Short form of Abraham, from Hebrew meaning 'father of many nations,' the first patriarch.
Abe is the oldest short form of Abraham, the name given in Genesis to the patriarch whose covenant with God — symbolized by the renaming from Abram ('exalted father') to Abraham ('father of a multitude') — stands as the founding narrative of Judaism, Christianity, and Islam. The Hebrew 'av hamon' (father of many) embedded in the name made Abraham not merely a personal ancestor but an archetypal figure: the one who left his homeland on faith, who nearly sacrificed his son, who became, in the theological imagination of three world religions, the ancestor of billions.

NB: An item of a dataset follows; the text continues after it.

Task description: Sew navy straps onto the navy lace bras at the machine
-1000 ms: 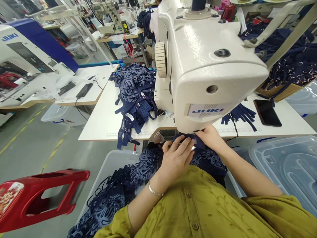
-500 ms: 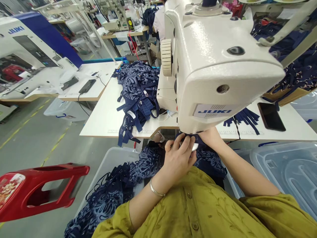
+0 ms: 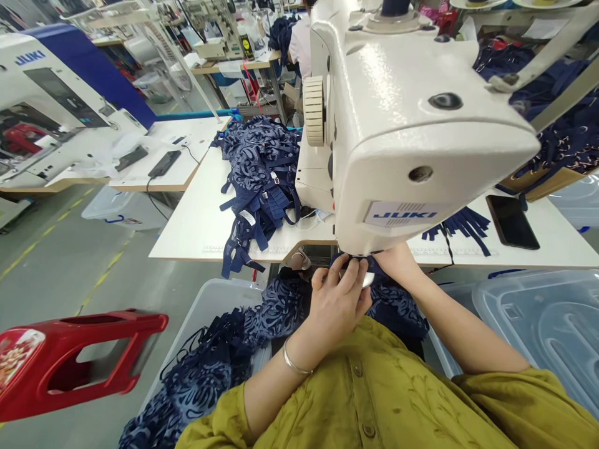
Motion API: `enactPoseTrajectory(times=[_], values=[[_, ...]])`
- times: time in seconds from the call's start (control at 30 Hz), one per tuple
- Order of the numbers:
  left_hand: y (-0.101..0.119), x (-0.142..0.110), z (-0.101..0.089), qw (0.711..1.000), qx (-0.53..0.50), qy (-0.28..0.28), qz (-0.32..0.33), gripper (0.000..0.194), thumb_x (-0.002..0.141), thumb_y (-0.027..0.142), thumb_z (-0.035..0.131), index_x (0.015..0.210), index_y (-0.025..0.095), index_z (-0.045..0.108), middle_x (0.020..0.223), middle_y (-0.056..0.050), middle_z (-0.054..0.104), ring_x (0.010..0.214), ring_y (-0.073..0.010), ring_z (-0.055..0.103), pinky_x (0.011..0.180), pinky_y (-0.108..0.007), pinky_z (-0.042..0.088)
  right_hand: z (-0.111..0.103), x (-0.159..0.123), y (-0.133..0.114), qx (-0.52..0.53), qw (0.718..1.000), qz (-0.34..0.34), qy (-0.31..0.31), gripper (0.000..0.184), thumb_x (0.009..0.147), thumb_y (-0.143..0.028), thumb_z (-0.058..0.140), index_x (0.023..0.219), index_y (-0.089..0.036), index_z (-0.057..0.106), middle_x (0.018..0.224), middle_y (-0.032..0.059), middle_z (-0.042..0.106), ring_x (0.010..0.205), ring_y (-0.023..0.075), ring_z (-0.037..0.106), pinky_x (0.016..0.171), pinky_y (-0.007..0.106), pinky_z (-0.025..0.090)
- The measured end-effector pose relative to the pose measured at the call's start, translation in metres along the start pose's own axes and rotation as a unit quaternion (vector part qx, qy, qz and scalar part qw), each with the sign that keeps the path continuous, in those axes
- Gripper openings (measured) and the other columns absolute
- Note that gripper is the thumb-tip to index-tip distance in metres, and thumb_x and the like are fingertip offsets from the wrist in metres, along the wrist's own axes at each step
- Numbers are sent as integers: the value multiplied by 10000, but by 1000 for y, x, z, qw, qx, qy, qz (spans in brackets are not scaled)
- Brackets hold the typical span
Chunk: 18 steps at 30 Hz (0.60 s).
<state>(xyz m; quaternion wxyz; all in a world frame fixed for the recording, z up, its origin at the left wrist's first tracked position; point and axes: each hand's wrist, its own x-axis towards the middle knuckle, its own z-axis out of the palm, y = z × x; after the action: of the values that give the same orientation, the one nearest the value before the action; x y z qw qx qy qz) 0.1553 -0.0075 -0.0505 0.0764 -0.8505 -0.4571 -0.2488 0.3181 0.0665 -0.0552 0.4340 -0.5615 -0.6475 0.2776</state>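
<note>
My left hand (image 3: 337,296), a silver bangle at its wrist, lies bent over navy fabric (image 3: 381,272) at the needle end of a white JUKI sewing machine (image 3: 421,143). Its fingertips press the cloth close under the machine head. A shiny white piece (image 3: 369,279) shows beside the fingers; its kind is unclear. On the other side, my right hand (image 3: 397,265) reaches under the head, fingers hidden behind the machine and cloth. Patterned navy cloth (image 3: 397,308) hangs below the hands toward my lap.
Navy patterned garments with straps (image 3: 262,162) are heaped left of the machine. More fill a clear bin (image 3: 201,299) below. Cut navy strips (image 3: 463,224) and a phone (image 3: 512,221) lie on the right. A red stool (image 3: 93,349) lies left; lidded clear bins (image 3: 538,324) stand right.
Almost nothing differs. Both hands stay at the machine head with the navy fabric, and the view has shifted very slightly.
</note>
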Motion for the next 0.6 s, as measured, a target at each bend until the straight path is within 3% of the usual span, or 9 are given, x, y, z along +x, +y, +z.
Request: enactPoseTrajectory(times=[0.37, 0.6], values=[[0, -2, 6, 998, 11, 63, -9, 389, 874, 280, 548, 1243, 166, 589, 1154, -55, 690, 1119, -246, 587, 892, -414, 347, 9, -6, -4, 69, 997, 14, 17, 268, 812, -322, 506, 964, -167, 663, 816, 57, 703, 782, 219, 614, 808, 378, 496], [-4, -2, 7, 996, 43, 75, 12, 361, 906, 280, 495, 1225, 145, 598, 1132, -82, 691, 1106, -275, 591, 914, -423, 368, 18, -27, 37, 140, 982, 103, 76, 275, 893, -480, 477, 907, -216, 553, 786, 11, 577, 789, 191, 536, 752, 308, 450]])
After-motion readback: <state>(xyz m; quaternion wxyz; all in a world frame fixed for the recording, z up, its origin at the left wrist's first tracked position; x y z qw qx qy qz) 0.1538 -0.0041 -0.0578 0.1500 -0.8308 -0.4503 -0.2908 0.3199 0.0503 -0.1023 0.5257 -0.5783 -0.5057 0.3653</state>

To carry the name Abe is to carry an echo of that foundational moment.
In American history, no bearer of the short form matters more than Abraham Lincoln — universally called Abe by contemporaries, caricaturists, and admirers alike. Lincoln transformed the nickname into something mythic: the frontier boy from a log cabin who became the sixteenth president, preserved the Union, and signed the Emancipation Proclamation. 'Honest Abe' became an American archetype of plainspoken integrity, and the nickname shed any diminutive quality it might have had, becoming instead a term of democratic affection.
In the early twenty-first century, Abe has experienced a gentle revival as a standalone given name rather than just a nickname. Parents drawn to short, strong, historically resonant names — the same instinct that brought back names like Eli, Gus, and Sid — have found in Abe a name that requires no shortening, carries enormous narrative weight, and sounds equally at home on a child and an old man. It is, in the best sense, a name that has already done its growing up.